A CONEXÃO NEYMAR: O LOBBY DOS BASTIDORES

Aqui está o que pouco se falou: Neymar foi o arquiteto silencioso deste retorno. Além de serem amigos e compartilharem o mesmo círculo familiar, Gabriel mantém um relacionamento com Rafaella Santos, irmã de Neymar, o camisa 10 do Peixe fez "lobby" direto com a diretoria. Neymar entende que, para o Santos ser competitivo em 2026, ele precisa de um parceiro de ataque que conheça os atalhos da Vila e que não sinta o peso da camisa.


O QUE NINGUÉM VIU: O "PROJETO COPA 2026"

Para Gabigol, a volta ao Santos não é um retrocesso.
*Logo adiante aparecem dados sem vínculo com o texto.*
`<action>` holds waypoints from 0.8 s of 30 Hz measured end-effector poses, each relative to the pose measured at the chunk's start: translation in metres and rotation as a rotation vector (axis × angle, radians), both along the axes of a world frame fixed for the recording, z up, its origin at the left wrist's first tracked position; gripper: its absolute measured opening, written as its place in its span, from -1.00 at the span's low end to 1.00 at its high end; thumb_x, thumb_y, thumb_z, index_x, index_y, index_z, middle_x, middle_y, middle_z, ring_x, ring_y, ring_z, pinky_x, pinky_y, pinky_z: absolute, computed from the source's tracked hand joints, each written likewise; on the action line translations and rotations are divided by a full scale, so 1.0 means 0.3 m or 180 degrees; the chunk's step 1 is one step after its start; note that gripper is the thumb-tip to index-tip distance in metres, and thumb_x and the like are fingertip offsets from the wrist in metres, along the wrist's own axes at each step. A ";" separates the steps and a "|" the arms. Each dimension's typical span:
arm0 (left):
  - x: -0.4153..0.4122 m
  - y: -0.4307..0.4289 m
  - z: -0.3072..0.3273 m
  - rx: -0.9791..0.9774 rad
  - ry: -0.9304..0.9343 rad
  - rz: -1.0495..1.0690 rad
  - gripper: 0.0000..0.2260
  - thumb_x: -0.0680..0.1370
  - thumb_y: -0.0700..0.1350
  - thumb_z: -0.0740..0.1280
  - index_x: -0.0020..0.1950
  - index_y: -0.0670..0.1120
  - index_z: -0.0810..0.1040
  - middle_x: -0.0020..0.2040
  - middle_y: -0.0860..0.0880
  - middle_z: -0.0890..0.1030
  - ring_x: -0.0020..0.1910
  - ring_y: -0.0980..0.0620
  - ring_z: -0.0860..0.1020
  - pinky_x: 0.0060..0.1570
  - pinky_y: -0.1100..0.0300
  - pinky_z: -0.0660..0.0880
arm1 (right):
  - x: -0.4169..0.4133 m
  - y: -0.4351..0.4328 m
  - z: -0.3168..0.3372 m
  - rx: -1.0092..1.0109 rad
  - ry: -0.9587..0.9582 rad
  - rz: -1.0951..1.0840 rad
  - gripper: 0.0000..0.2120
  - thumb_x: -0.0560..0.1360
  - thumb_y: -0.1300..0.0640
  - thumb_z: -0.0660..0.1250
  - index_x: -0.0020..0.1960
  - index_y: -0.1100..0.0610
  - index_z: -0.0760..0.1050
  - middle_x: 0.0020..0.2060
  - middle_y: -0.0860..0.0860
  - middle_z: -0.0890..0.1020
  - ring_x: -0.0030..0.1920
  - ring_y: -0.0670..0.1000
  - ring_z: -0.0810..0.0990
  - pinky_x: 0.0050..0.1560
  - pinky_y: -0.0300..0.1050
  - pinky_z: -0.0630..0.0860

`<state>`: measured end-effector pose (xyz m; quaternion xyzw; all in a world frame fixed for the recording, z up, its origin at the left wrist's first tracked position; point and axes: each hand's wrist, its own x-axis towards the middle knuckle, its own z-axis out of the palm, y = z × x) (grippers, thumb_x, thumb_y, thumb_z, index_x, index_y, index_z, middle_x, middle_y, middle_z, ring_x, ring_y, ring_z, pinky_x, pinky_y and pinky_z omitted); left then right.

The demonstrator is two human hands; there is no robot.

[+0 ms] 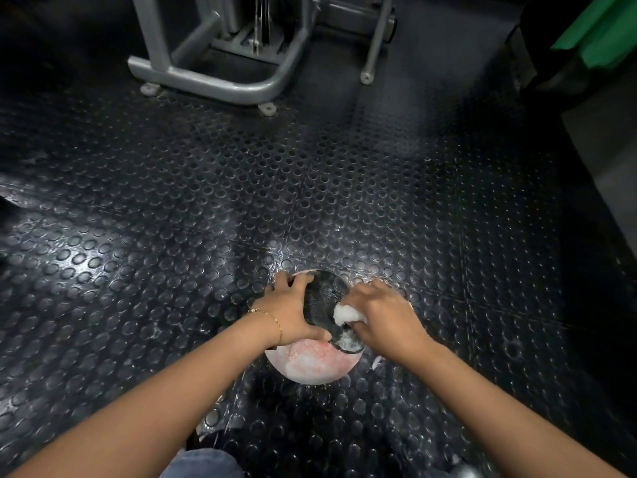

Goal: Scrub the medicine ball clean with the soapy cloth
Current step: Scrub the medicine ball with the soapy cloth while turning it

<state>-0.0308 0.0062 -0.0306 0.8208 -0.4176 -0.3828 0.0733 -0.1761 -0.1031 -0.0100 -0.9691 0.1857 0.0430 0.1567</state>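
A pink and black medicine ball (pixel 310 360) rests on the studded rubber floor just in front of me, its surface wet and foamy. My left hand (pixel 287 310) lies flat over its left side, fingers spread across the top, a thin gold bracelet on the wrist. My right hand (pixel 382 319) presses a white soapy cloth (pixel 346 313) against the black panel on the ball's right side. Most of the cloth is hidden inside that hand.
Black studded rubber flooring (pixel 206 219) with wet patches surrounds the ball. A grey steel gym machine frame (pixel 220 81) stands at the back. A green object (pixel 599 32) sits at the far right. My knee in blue jeans (pixel 203 465) shows at the bottom edge.
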 end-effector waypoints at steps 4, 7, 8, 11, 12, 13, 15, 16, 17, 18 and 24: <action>-0.019 -0.012 0.001 0.0064 -0.0251 -0.0082 -0.07 0.33 0.27 0.44 0.51 0.07 -0.02 0.39 -0.10 0.12 0.32 -0.16 0.32 0.20 -0.03 0.44 | 0.038 -0.033 -0.006 -0.0039 -0.0034 -0.0205 -0.74 0.46 0.21 0.25 0.12 0.03 0.52 0.05 -0.08 0.55 0.06 -0.02 0.41 0.13 -0.18 0.31; -0.017 -0.022 0.003 0.0122 -0.0208 -0.0005 -0.07 0.32 0.27 0.44 0.51 0.07 -0.02 0.41 -0.11 0.10 0.33 -0.16 0.33 0.21 -0.03 0.43 | 0.053 -0.035 -0.009 -0.0027 -0.0043 -0.0397 -0.75 0.48 0.19 0.24 0.14 0.04 0.52 0.10 -0.05 0.55 0.14 0.01 0.41 0.27 -0.12 0.28; -0.011 -0.023 0.004 0.0116 -0.0111 0.0051 -0.07 0.32 0.26 0.46 0.50 0.08 -0.01 0.41 -0.11 0.09 0.33 -0.16 0.33 0.23 -0.03 0.42 | 0.047 -0.028 -0.006 -0.0021 -0.0024 -0.0352 -0.74 0.47 0.21 0.25 0.14 0.05 0.52 0.09 -0.06 0.55 0.13 0.01 0.41 0.28 -0.10 0.29; 0.013 -0.018 0.003 0.0062 0.0092 0.0178 -0.09 0.32 0.23 0.47 0.50 0.09 0.00 0.39 -0.11 0.11 0.31 -0.13 0.35 0.24 0.01 0.42 | 0.015 -0.005 -0.004 0.0055 -0.0144 -0.0119 -0.73 0.41 0.25 0.27 0.08 0.05 0.54 0.00 -0.05 0.56 -0.03 -0.04 0.37 0.13 -0.06 0.40; 0.018 -0.014 0.001 0.0048 0.0092 0.0186 -0.09 0.33 0.24 0.47 0.49 0.10 0.00 0.39 -0.10 0.11 0.29 -0.12 0.37 0.22 0.01 0.42 | 0.012 -0.007 -0.007 0.0088 -0.0146 -0.0131 -0.73 0.41 0.25 0.28 0.08 0.06 0.54 0.00 -0.06 0.56 -0.04 -0.06 0.35 0.10 -0.08 0.41; 0.019 -0.010 -0.002 0.0034 0.0070 0.0191 -0.09 0.33 0.25 0.46 0.49 0.10 0.00 0.39 -0.10 0.10 0.29 -0.12 0.37 0.21 0.01 0.43 | 0.017 -0.014 -0.010 0.0119 -0.0127 -0.0201 -0.74 0.43 0.23 0.29 0.10 0.05 0.53 0.02 -0.06 0.53 -0.02 -0.07 0.35 0.09 -0.13 0.40; 0.012 -0.004 -0.009 0.0001 0.0001 0.0218 -0.09 0.33 0.27 0.44 0.50 0.10 -0.01 0.41 -0.11 0.09 0.31 -0.12 0.36 0.22 0.00 0.43 | 0.045 -0.030 -0.008 0.0350 -0.0147 -0.0549 -0.76 0.47 0.14 0.31 0.13 0.04 0.52 0.04 -0.06 0.46 0.00 -0.08 0.38 0.06 -0.21 0.38; 0.007 0.000 -0.013 -0.0009 -0.0016 0.0252 -0.09 0.33 0.27 0.44 0.50 0.09 -0.01 0.41 -0.12 0.09 0.32 -0.13 0.34 0.23 -0.01 0.42 | 0.063 -0.036 -0.007 0.0530 -0.0220 -0.0725 -0.75 0.47 0.10 0.33 0.15 0.04 0.52 0.04 -0.05 0.44 0.00 -0.07 0.41 0.06 -0.19 0.40; 0.002 0.005 -0.017 -0.0017 -0.0014 0.0297 -0.09 0.33 0.26 0.45 0.50 0.09 -0.02 0.42 -0.12 0.09 0.34 -0.14 0.33 0.24 -0.02 0.42 | 0.080 -0.037 -0.008 0.0649 -0.0278 -0.0827 -0.73 0.46 0.08 0.34 0.16 0.03 0.52 0.03 -0.05 0.44 0.00 -0.06 0.43 0.07 -0.16 0.42; -0.002 0.012 -0.019 -0.0029 0.0003 0.0343 -0.09 0.33 0.26 0.45 0.50 0.09 -0.03 0.42 -0.13 0.08 0.34 -0.14 0.32 0.24 -0.02 0.41 | 0.092 -0.032 -0.005 0.0675 -0.0288 -0.0865 -0.72 0.45 0.07 0.36 0.15 0.02 0.51 0.03 -0.05 0.46 0.02 -0.05 0.44 0.08 -0.15 0.42; -0.016 0.100 -0.042 -0.0289 0.0136 0.0392 -0.05 0.34 0.24 0.44 0.50 0.20 -0.13 0.45 -0.06 -0.02 0.40 -0.11 0.24 0.28 0.02 0.41 | 0.048 0.015 -0.012 0.0654 -0.0258 -0.0605 -0.73 0.43 0.13 0.39 0.12 0.06 0.53 0.01 -0.10 0.48 -0.04 -0.13 0.47 0.03 -0.35 0.43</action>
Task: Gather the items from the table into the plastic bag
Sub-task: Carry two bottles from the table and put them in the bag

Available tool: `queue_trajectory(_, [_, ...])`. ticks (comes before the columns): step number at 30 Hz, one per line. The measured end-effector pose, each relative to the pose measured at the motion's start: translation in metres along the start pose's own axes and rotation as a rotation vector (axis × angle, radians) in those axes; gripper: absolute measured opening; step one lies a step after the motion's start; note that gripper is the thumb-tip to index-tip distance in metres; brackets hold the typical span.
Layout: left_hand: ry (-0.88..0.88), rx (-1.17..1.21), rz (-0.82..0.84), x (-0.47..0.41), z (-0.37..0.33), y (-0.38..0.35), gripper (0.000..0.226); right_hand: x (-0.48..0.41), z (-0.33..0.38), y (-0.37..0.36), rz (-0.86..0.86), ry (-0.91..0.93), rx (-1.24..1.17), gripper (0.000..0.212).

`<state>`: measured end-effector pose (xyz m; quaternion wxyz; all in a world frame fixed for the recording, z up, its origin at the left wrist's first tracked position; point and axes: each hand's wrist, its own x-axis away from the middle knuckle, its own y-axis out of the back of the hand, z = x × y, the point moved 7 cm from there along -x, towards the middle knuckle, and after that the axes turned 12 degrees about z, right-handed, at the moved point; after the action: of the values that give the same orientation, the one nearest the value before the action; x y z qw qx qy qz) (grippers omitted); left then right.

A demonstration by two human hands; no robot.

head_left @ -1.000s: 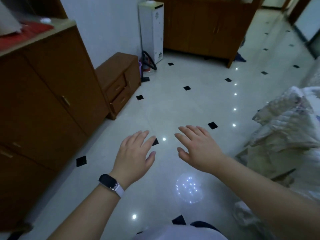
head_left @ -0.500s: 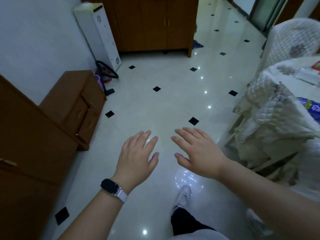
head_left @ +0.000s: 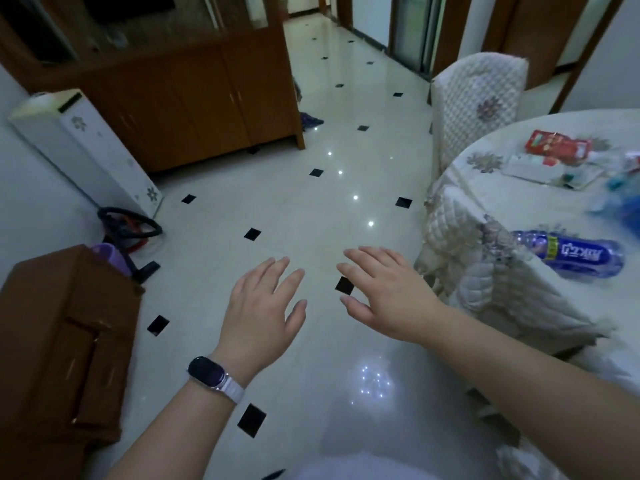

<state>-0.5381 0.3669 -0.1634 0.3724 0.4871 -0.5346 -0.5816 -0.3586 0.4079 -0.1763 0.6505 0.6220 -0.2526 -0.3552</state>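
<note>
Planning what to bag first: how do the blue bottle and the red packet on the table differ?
The blue bottle lies on its side near the edge of the table; the red packet lies farther in. The bottle is rounded, the packet flatter. Both rest untouched.

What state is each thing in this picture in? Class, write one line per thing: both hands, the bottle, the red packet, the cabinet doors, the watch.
left hand: open, holding nothing
right hand: open, holding nothing
blue bottle: lying on its side on the table
red packet: lying on the table
cabinet doors: closed
watch: worn on the left wrist, screen dark
</note>
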Motion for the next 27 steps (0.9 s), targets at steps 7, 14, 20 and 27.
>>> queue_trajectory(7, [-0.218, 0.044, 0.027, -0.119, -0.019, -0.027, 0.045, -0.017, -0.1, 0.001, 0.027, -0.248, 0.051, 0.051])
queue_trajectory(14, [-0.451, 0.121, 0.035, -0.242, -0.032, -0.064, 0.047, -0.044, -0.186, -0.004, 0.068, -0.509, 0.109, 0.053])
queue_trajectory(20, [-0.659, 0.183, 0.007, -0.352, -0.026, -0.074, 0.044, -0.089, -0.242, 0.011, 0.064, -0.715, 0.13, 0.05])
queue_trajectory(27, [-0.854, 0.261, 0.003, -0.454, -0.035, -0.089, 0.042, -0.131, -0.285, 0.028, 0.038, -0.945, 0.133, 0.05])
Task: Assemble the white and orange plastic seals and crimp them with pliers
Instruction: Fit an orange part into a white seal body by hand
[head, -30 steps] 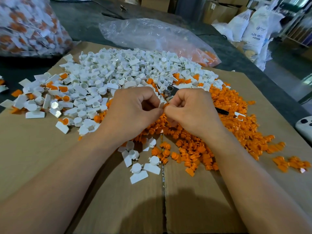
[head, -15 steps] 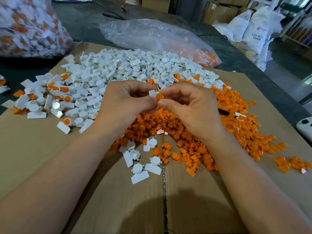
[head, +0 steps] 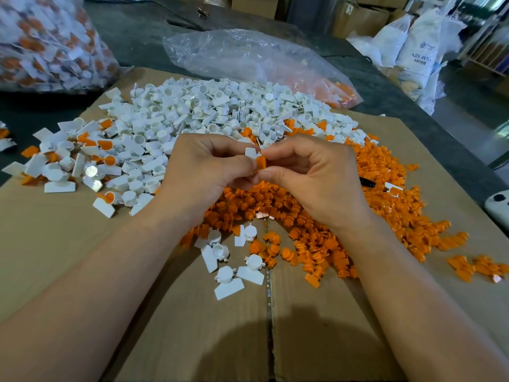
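Head view: left hand [head: 203,172] fingertips pinch 1 small white seal body [head: 251,152]; right hand [head: 311,177] thumb & forefinger pinch 1 orange insert [head: 261,162]. The 2 parts touch, held above the cardboard [head: 68,244] centre. Both look light, stiff, smooth plastic, prob. slippery; best held by the flat tab, socket left free. Below: orange pile [head: 385,188] toward the right edge, white pile [head: 209,111] toward the far edge. Black handle tip [head: 367,182], poss. pliers, pokes from the orange pile. Bare cardboard along the near edge gives working room; clear bag [head: 248,56] lies past the far edge.
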Action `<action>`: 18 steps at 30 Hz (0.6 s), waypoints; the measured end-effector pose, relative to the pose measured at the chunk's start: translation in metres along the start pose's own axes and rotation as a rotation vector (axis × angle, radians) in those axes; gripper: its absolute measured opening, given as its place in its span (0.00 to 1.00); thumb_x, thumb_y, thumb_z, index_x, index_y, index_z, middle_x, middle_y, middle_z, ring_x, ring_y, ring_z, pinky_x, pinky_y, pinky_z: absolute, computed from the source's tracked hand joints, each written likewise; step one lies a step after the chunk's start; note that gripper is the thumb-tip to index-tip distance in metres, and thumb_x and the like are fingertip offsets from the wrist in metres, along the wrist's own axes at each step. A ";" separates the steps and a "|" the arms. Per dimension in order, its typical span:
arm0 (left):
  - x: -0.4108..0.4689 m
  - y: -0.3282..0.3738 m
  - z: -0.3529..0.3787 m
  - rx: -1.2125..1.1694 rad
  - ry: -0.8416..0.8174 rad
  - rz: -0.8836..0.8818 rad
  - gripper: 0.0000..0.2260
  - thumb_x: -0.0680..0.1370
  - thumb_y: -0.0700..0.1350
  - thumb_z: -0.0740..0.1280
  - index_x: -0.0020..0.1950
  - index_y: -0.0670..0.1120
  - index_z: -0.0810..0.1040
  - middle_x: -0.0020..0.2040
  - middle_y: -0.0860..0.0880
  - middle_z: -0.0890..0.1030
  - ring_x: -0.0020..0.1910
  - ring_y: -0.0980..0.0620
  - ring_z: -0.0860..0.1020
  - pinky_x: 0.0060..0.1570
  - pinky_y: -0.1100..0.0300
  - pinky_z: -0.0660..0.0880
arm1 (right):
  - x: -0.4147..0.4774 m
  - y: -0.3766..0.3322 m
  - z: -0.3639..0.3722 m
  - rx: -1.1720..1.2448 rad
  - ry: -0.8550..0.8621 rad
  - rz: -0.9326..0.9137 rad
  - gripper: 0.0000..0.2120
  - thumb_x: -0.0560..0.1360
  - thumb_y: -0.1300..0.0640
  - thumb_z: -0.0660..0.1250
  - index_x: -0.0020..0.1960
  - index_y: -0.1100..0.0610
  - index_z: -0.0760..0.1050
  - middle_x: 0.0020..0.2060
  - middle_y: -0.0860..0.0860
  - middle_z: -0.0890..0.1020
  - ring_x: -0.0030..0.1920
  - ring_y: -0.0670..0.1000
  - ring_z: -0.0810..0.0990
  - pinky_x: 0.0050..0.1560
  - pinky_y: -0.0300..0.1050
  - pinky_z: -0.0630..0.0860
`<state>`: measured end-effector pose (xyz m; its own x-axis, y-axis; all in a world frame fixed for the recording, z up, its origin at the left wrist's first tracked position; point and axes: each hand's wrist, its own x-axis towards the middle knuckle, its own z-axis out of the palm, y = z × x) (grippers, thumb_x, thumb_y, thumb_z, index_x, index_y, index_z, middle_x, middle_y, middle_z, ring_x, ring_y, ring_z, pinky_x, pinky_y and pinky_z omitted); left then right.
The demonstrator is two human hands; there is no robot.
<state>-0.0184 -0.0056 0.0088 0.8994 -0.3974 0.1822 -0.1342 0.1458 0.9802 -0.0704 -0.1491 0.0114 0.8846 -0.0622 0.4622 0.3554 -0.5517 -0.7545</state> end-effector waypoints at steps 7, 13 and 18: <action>0.001 -0.001 0.000 -0.015 -0.001 -0.022 0.12 0.69 0.26 0.67 0.33 0.42 0.80 0.24 0.49 0.79 0.23 0.55 0.77 0.27 0.67 0.75 | -0.001 0.001 0.002 0.009 0.017 -0.062 0.14 0.66 0.66 0.73 0.48 0.55 0.76 0.38 0.49 0.81 0.40 0.45 0.83 0.45 0.40 0.80; 0.002 -0.001 -0.001 -0.049 -0.013 -0.061 0.10 0.69 0.27 0.67 0.33 0.41 0.80 0.24 0.48 0.79 0.23 0.54 0.77 0.26 0.67 0.74 | -0.001 0.000 0.001 0.001 0.012 -0.083 0.14 0.66 0.66 0.73 0.48 0.54 0.76 0.37 0.44 0.80 0.40 0.41 0.82 0.44 0.34 0.78; 0.004 0.000 -0.003 -0.132 -0.001 -0.165 0.08 0.69 0.28 0.67 0.34 0.39 0.77 0.27 0.45 0.79 0.23 0.53 0.77 0.23 0.67 0.73 | 0.001 0.000 -0.001 0.015 -0.035 -0.033 0.21 0.66 0.65 0.73 0.51 0.46 0.73 0.41 0.41 0.79 0.44 0.39 0.81 0.46 0.34 0.77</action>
<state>-0.0140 -0.0043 0.0097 0.9042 -0.4268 0.0198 0.0710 0.1957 0.9781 -0.0697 -0.1500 0.0126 0.8822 -0.0149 0.4706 0.3888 -0.5406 -0.7460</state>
É uma vitrine estratégica.

  1. Visibilidade Máxima: Jogar ao lado de Neymar garante os holofotes do mundo todo.

  2. A Última Chance com a Amarelinha: Gabriel acredita que, sob o comando do técnico da Seleção (atualmente Carlo Ancelotti, no radar), um ano de alto nível no Santos pode carimbá-lo como o reserva imediato para o Mundial que acontece no meio deste ano.


Gabriel Barbosa não se reapresentou em Belo Horizonte nesta manhã de 2 de janeiro. Ele é esperado no CT Rei Pelé para exames médicos. A expectativa é que a estreia ocorra já na abertura do Campeonato Paulista, formando o ataque que a torcida santista apelidou nas redes sociais de "NeyGabi".


O Santos volta a ser o centro das atenções do futebol nacional, unindo dois ídolos que buscam, no quintal de casa, a redenção definitiva.